> **TO DO**: Please copy every line of the data in which the string "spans" appears.

> **PROVIDED MATERIAL**:
----

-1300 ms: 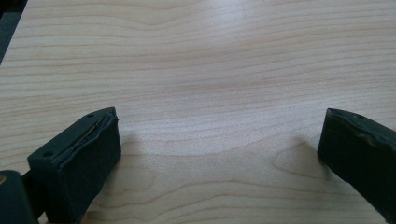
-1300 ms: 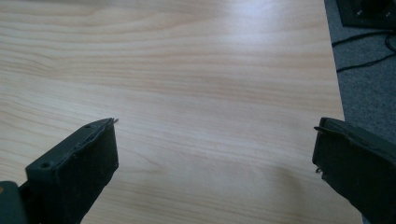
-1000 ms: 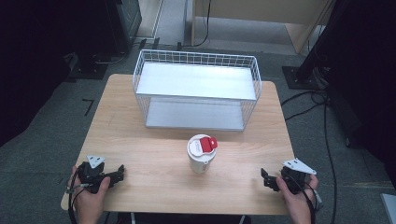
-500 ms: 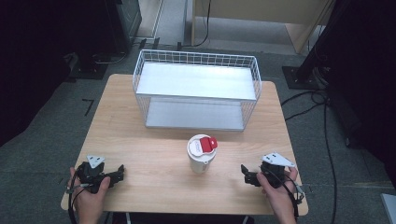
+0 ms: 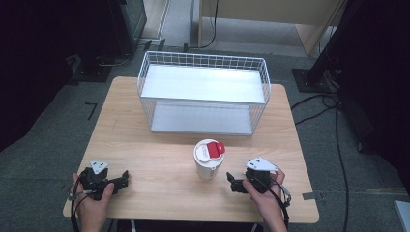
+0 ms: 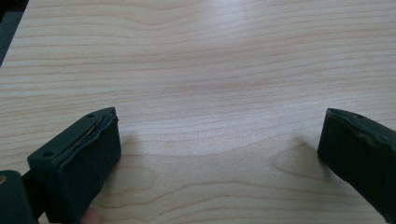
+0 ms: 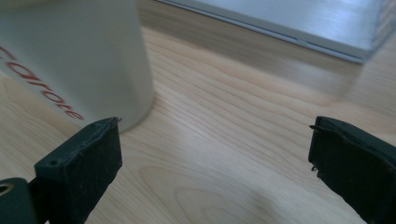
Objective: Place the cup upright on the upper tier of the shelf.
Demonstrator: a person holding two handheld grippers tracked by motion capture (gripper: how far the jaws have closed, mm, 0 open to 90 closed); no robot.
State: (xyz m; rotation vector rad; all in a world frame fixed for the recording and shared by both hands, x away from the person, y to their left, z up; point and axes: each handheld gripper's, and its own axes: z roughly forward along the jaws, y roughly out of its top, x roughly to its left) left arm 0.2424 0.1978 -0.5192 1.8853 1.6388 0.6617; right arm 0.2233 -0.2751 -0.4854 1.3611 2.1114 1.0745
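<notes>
Resting wide open and empty near the bench [image 5: 159, 159] front edge, left gripper [image 5: 123, 178] amid bare wood, right gripper [image 5: 233, 182] just beside white cup [image 5: 207, 162] lettered "carote" in red, wire basket [image 5: 203, 92] beyond.

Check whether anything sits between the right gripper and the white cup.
Nothing visible does. Bare table lies between the right gripper and the cup; its jaws are open, the cup just beyond one jaw in the right gripper view.

Light wooden table [image 5: 145, 135], grey carpet floor [image 5: 53, 121], dark surroundings, pale wooden furniture [image 5: 309, 19] behind
</notes>
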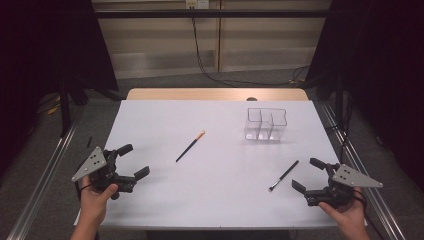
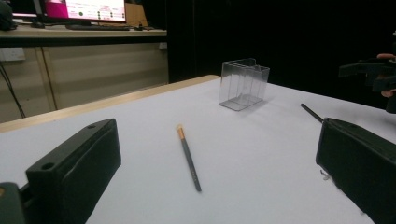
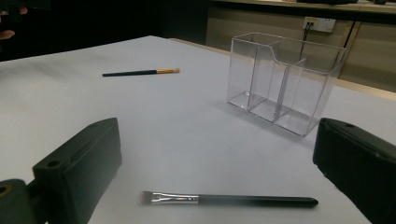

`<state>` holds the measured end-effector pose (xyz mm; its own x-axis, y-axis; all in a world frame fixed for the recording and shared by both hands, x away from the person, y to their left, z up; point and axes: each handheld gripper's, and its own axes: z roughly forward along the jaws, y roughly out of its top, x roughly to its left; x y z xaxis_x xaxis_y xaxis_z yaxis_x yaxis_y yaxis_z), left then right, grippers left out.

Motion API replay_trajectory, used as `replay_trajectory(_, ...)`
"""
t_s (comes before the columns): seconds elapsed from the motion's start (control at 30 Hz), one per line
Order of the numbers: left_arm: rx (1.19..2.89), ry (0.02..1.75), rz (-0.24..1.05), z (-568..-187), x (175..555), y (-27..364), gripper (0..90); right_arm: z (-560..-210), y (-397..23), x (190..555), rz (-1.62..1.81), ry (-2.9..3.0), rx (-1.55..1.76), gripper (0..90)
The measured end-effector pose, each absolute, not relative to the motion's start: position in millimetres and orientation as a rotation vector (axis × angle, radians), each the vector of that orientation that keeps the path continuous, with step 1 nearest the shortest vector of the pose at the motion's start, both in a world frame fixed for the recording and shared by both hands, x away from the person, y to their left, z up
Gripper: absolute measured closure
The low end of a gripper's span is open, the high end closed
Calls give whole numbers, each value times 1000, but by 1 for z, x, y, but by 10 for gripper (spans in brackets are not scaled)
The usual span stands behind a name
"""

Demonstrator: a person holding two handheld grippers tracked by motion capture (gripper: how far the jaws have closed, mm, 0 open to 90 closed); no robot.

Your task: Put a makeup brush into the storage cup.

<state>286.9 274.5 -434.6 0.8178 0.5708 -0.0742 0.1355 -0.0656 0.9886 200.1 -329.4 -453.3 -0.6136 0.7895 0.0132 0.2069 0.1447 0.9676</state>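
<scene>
Clear glossy plastic organiser, matt tabletop

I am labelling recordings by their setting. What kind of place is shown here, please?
Probably a lab or recording workspace, not a home: a white table framed by metal rails, dark curtains at both sides, loose cables along the back wall, and monitors on a bench.

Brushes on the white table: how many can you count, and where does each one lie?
2. The orange-tipped brush lies left of centre, nearer the left tool. The silver-ferruled brush lies front right, beside the right tool. None seems hidden.
</scene>
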Motion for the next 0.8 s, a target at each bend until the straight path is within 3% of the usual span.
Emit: replay_trajectory(0.8,1646,464,318,-430,314,227,0,-453,-330,193,1491,1917,950,6)
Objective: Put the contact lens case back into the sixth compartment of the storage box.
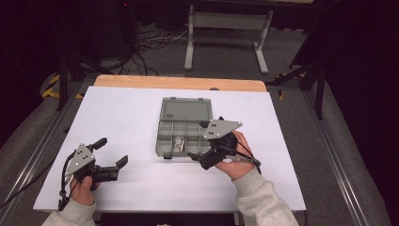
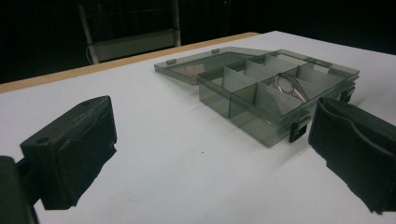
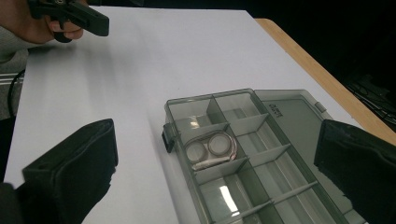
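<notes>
I hold a black two-jaw gripper in each hand above a white table (image 1: 141, 188). My right gripper (image 1: 200, 157) hovers with jaws spread wide and empty at the near right edge of a smoky grey translucent plastic organiser box (image 1: 181, 136), whose hinged lid (image 1: 186, 109) lies flat open beyond the compartments. Between and just past my right fingers sits a small silvery metal piece with two round discs (image 3: 211, 148), resting in a compartment near the box's latch (image 3: 167, 137). My left gripper (image 1: 109, 157) rests well off to the left, jaws also parted and holding nothing, pointed toward the box. I judge the risk ahead to be the thin dividers: a jaw could catch one and drag the light box, or the smooth metal could slip free.
</notes>
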`<state>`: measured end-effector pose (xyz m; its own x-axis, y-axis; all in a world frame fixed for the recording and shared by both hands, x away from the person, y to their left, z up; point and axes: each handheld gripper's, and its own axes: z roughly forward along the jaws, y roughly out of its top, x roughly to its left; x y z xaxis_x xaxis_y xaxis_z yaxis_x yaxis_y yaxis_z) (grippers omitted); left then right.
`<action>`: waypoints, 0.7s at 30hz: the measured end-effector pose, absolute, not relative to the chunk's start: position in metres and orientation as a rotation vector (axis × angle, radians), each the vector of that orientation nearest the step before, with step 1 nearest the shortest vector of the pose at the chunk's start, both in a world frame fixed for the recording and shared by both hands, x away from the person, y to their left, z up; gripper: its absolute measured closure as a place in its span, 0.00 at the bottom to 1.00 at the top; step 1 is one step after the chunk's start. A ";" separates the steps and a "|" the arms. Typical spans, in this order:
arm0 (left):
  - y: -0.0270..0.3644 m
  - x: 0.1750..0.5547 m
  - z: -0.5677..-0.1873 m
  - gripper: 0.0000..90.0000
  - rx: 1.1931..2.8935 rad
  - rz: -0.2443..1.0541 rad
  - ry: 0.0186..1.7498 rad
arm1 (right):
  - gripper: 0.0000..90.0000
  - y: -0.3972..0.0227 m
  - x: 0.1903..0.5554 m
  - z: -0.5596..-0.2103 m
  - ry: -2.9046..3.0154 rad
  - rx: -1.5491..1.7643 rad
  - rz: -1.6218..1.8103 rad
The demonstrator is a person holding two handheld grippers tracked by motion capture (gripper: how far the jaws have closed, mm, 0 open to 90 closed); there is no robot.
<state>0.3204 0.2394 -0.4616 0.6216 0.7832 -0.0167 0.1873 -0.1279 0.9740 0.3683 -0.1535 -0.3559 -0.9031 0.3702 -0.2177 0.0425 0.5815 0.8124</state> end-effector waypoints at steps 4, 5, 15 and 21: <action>0.239 0.320 -0.462 0.02 1.653 0.621 0.813 | 0.00 -0.164 0.362 -0.361 2.416 0.364 1.291; 0.239 0.320 -0.462 0.02 1.652 0.619 0.815 | 0.00 -0.164 0.362 -0.361 2.416 0.364 1.291; 0.238 0.320 -0.462 0.02 1.658 0.626 0.817 | 0.00 -0.188 0.348 -0.383 2.336 0.429 1.365; 0.238 0.320 -0.462 0.02 1.662 0.628 0.816 | 0.00 -0.201 0.343 -0.396 2.298 0.457 1.399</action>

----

> **WRITTEN ANSWER**:
Calls give whole numbers, each value times 1000, but by 1 for z, x, y, but by 10 for gripper (spans in brackets are not scaled)
`<action>`: waypoints, 0.7s at 30hz: the measured end-effector pose, absolute, not relative to the chunk's start: position in metres and orientation as a rotation vector (axis × angle, radians), each the vector of that orientation nearest the step before, with step 1 nearest the shortest vector of the pose at the chunk's start, both in a world frame fixed for the recording and shared by both hands, x away from the person, y to their left, z up; gripper: its absolute measured closure as a place in its span, 0.00 at the bottom to 1.00 at the top; step 1 is one step after the chunk's start. A ";" separates the steps and a "|" the arms. Typical spans, in this order:

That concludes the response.